The walls of the separation channel vary depending on the type of FFF. In the case of SdFFF, the walls are non-permeable and rigid. Such type of walls is shared with MgFFF. For ThFFF, the walls are non-permeable plates which are heated to different temperatures. For ElFFF, the walls are electrodes. For FlFFF, at least one of the two walls is a wall associated with a semi-permeable membrane and consists of sintered glass.

“Rotary joints” refers to the device for the passing of the mobile phase and of the samples at the inlet and outlet of the separation channel from a fixed reference frame (namely a mobile phase pump, sample injector, sample detector) to a rotating reference frame (the separation channel). The passing has to take place without any leakage of liquid and hence risk of dispersion of the sample, and the potential contamination of the operator. Rotary joints are strategic parts in an SdFFF device.

“Tubing” refers to the tubes leading the samples from the sample injector to the separation channel as well as to the tubes bringing the separated species from the separation channel to the detector.

The detector differs depending on the type of FFF technique. The most commonly used detector is a UV-Vis spectrophotometer detector used for the measurement of the absorbance variation over time.

Thus, the present invention relates in particular to a kit for determining the resistance of a bacterial population to an antibiotic using an SdFFF fractionation technique comprising:

• at least one antibiotic;
• optionally, at least one tube for the incubation of the biological population;
• at least one separation channel;
• optionally, at least one component selected from rotary joints and tubing of the gravitational field-flow fractionation device;
• optionally, one or more solutions for cleaning and decontaminating said channels and/or rotary joints and/or tubing;
• optionally, instructions for the use of the kit.

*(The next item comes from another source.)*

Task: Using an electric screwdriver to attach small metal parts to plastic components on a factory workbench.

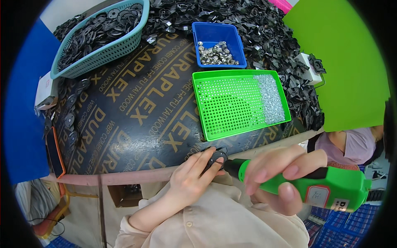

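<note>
Low in the frame, right of centre, the right hand (276, 177) is wrapped tight around a green electric screwdriver (318, 188), fingers clamped on its body, the dark nose of the tool pointing left. The tip meets a small black round part (218, 157) at the near edge of the desk (136, 111), just below the middle of the frame. The left hand (191, 178) comes up from the lower centre and pinches that black part between fingertips and thumb, pressing it to the desk edge; the two hands sit close together, almost touching at the part.

Just above, in the centre right, lies a green perforated tray (231, 103) with a band of small silvery screws (269, 98) along its right side. Beyond it, upper centre, a blue bin (215, 33) holds shiny metal rings. To the upper left a teal mesh basket (108, 46) is filled with black discs, and more discs trail down the left edge of the desk beside an orange-cased phone (54, 152). A heap of black metal clips (248, 18) fills the top and far right. At the right edge another person in a lilac top (351, 144) is partly visible
</note>
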### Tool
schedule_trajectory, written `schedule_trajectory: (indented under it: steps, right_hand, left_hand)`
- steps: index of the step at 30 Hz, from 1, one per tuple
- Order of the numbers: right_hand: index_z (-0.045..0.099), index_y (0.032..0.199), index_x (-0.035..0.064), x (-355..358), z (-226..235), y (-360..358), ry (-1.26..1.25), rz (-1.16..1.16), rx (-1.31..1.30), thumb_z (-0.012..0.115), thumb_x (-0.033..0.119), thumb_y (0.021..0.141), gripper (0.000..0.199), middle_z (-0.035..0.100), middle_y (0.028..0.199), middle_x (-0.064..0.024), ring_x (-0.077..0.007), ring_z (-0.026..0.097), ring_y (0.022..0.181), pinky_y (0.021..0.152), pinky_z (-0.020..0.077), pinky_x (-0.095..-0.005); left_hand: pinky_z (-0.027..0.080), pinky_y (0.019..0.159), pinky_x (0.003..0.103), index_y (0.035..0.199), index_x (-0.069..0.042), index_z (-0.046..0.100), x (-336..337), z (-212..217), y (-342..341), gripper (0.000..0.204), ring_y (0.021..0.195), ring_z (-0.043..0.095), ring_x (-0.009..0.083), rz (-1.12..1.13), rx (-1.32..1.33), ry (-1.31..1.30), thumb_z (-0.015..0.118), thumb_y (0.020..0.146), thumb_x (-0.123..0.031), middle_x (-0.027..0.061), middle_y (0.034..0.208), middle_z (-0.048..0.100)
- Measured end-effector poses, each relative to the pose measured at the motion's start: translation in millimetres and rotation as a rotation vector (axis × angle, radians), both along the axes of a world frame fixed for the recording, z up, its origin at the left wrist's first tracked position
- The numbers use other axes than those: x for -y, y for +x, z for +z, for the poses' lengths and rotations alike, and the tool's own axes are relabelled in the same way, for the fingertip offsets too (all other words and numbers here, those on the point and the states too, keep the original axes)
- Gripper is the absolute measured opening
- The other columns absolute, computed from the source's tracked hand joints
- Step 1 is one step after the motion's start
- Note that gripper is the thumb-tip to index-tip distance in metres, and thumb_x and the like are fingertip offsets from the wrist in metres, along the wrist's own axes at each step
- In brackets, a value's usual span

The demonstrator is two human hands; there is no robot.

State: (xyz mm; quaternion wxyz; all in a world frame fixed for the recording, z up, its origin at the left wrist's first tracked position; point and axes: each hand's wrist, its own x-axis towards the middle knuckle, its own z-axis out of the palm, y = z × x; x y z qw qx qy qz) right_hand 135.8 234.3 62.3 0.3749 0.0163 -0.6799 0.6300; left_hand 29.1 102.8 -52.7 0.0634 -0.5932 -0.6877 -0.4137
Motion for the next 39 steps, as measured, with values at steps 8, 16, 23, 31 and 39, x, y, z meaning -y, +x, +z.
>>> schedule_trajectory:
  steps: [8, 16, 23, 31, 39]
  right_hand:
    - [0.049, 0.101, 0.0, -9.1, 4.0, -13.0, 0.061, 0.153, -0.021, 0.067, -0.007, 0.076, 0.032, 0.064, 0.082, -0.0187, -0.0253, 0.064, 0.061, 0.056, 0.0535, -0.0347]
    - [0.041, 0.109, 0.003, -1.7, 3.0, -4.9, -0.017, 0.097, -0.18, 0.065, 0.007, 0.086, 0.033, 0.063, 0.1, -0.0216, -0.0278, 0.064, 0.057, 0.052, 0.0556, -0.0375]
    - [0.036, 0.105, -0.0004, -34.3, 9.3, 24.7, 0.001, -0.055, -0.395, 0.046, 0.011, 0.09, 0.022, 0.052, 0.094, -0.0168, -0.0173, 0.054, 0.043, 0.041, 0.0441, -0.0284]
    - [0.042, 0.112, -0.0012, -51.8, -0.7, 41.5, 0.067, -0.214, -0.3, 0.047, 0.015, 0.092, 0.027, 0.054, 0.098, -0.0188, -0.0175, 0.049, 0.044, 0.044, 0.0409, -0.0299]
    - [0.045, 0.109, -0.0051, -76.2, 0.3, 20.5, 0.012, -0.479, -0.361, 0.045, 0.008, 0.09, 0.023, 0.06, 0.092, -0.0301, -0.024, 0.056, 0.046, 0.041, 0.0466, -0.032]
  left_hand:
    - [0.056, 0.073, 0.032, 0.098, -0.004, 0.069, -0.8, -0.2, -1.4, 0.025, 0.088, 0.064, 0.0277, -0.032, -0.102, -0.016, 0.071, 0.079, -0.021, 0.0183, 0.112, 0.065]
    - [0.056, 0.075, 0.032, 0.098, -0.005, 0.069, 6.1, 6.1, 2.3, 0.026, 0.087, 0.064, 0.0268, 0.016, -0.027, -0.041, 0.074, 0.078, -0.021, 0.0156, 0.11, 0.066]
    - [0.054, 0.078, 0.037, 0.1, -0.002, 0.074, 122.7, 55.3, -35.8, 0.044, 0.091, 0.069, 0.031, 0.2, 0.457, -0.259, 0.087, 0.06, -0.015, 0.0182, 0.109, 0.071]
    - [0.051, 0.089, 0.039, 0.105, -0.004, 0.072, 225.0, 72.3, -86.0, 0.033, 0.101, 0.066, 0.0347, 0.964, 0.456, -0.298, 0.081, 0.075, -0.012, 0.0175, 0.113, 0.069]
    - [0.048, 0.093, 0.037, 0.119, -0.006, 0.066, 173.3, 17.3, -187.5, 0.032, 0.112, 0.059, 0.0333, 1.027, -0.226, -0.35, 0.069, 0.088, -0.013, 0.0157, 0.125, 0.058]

BRIEF DESCRIPTION OF THE DRAWINGS

The patent or application file contains at least one drawing executed in color. Copies of this patent or patent application publication with color drawing(s) will be provided by the Office upon request and payment of the necessary fee.

In order to better illustrate the subject-matter of the present invention, a particular embodiment will be described hereinafter, as an indication, but not limited to, with reference to the enclosed figures.

In these figures:

FIG. 1 shows the analytical diagram for measuring resistance to an antibiotic according to the implementation of Example 1.

FIG. 2 shows the fractogram obtained during the test of the sensitivity of the E. coli strain ATCC 25922 to kanamycin (0/1.5/3/6/12 µg/ml) according to Example 1.

FIG. 3A shows the fractograms obtained during the test of the sensitivity of the E. coli strain ATCC 25922 to chlortetracycline according to Example 1.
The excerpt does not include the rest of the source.